Supplied records>
━━━━━━━━━━━━━━━━━━━━━━━━━━━━━━

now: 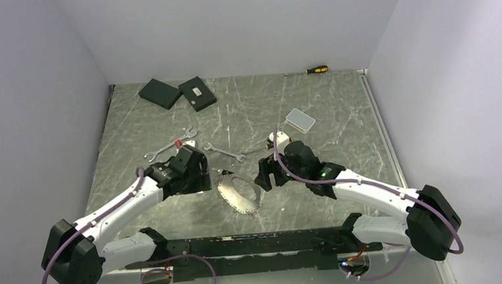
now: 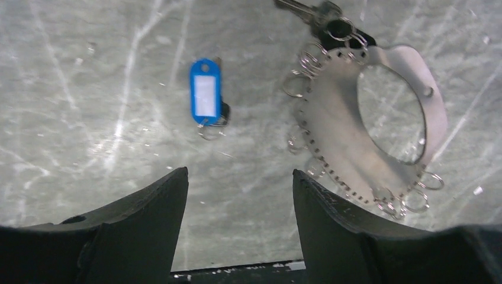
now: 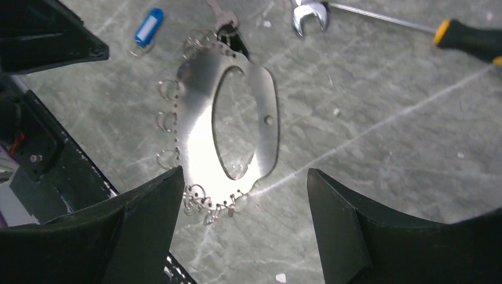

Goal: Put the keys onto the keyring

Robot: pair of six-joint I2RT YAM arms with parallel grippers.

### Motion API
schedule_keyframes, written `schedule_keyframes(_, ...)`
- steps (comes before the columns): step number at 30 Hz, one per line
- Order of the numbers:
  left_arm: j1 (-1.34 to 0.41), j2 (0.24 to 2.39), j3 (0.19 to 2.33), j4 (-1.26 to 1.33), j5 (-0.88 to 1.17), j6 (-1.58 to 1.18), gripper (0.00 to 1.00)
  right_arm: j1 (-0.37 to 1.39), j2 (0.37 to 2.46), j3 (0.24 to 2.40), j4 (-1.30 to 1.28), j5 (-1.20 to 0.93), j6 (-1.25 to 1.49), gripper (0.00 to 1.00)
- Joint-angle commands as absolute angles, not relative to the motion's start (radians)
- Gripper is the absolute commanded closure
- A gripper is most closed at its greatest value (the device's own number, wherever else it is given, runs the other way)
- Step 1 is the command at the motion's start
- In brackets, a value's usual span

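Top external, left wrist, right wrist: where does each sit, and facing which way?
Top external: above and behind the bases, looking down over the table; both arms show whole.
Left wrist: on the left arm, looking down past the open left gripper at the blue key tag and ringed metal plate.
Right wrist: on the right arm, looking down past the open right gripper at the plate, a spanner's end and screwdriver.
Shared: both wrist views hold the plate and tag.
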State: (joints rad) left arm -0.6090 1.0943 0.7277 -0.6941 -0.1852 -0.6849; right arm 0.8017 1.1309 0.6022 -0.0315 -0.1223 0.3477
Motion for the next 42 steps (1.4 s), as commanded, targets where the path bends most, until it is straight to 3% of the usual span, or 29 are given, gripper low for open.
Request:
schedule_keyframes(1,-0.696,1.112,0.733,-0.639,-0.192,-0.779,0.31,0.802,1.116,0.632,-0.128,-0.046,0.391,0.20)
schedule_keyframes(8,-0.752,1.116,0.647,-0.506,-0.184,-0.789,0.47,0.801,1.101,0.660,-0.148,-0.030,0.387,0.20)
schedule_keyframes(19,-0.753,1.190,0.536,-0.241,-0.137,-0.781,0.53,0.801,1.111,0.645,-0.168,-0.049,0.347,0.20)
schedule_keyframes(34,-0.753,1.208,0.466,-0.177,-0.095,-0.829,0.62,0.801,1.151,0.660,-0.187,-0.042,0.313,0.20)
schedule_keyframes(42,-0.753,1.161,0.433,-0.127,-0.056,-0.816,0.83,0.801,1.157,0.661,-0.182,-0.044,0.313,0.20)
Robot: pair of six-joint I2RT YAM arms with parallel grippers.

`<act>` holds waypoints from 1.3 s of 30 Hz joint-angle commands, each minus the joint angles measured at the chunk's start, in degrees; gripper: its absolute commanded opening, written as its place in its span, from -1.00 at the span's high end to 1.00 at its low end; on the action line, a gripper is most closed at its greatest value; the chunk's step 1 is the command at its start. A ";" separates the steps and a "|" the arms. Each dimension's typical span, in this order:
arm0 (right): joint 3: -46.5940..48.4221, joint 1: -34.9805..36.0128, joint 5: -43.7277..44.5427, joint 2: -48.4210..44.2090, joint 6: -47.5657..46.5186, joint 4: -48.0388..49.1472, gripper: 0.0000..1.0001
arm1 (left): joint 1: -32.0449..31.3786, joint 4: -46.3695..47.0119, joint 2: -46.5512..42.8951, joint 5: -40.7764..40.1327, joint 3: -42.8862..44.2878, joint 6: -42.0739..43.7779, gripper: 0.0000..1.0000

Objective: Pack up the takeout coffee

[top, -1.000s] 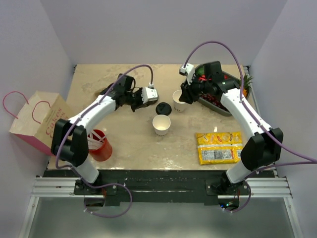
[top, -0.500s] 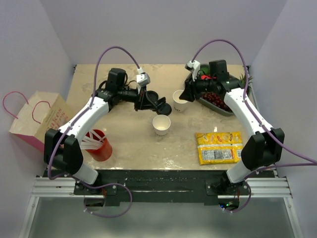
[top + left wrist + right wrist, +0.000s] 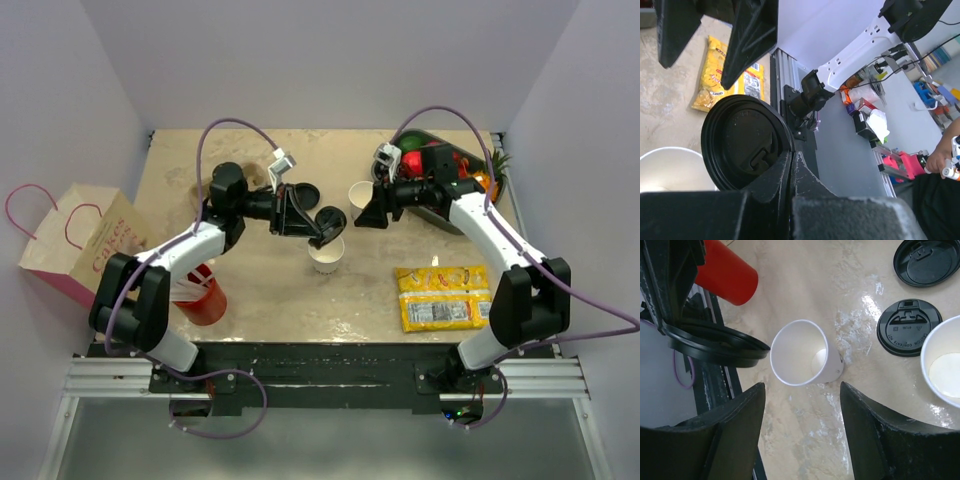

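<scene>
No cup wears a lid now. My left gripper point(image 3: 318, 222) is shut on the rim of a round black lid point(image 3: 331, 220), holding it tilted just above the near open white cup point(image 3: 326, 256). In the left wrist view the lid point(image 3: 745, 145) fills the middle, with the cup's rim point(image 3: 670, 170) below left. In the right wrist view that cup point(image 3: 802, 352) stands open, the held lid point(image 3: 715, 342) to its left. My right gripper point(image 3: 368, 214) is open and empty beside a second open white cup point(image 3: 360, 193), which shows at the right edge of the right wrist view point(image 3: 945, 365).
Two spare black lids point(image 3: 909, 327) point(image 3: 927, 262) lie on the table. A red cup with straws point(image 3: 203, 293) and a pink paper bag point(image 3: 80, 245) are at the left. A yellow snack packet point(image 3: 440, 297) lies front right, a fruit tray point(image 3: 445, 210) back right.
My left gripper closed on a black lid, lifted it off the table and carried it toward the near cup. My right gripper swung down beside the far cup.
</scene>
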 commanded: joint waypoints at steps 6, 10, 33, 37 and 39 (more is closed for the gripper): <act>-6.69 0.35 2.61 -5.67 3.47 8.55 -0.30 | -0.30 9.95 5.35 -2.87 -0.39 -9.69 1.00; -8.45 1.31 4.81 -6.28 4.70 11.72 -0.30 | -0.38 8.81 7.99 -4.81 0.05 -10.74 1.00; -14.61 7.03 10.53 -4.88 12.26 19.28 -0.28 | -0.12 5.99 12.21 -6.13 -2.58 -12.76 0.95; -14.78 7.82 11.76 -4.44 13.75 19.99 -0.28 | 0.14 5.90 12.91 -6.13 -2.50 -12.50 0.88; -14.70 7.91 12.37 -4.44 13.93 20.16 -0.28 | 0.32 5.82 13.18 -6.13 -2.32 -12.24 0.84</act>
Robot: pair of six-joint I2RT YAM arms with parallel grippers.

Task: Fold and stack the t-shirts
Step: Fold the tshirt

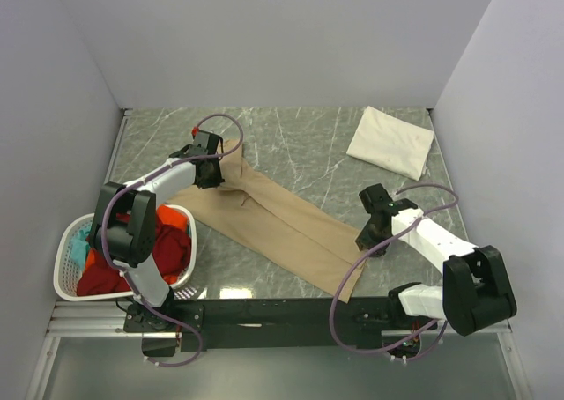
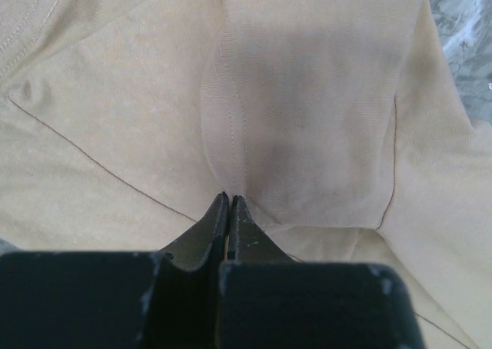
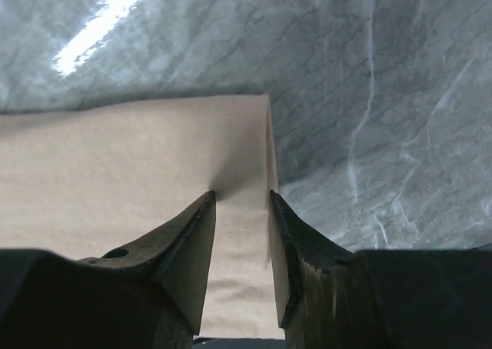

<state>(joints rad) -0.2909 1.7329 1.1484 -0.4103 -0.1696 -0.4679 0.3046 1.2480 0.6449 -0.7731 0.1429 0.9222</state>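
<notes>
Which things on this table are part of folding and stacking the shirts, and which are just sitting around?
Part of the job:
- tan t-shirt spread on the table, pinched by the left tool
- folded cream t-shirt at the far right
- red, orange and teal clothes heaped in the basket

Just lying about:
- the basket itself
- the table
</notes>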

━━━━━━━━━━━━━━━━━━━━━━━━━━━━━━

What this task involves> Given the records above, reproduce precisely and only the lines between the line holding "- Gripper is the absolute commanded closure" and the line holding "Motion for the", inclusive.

Response box>
- Gripper is the absolute commanded closure
- A gripper is most closed at its greatest value (the device's own number, wherever else it is given, runs the other way)
- Step 1 is the command at the motion's start
- In brackets, a value's usual span

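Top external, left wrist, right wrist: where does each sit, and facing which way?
Top external: above and behind the bases, looking down over the table; both arms show whole.
Left wrist: on the left arm, looking down past the open left gripper at the blue key tag and ringed metal plate.
Right wrist: on the right arm, looking down past the open right gripper at the plate, a spanner's end and screwdriver.
Shared: both wrist views hold the plate and tag.
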State: (joints rad) left arm -0.6090 1.0943 0.7277 -0.6941 -0.1852 -0.6849; right arm 0.8017 1.1309 0.6022 -0.0315 -0.1223 0.3477
Motion for the next 42 steps (1.4 s), as commanded, targets where the path bends most, until it is straight to 3% of the usual span, or 29 are given, gripper low for open.

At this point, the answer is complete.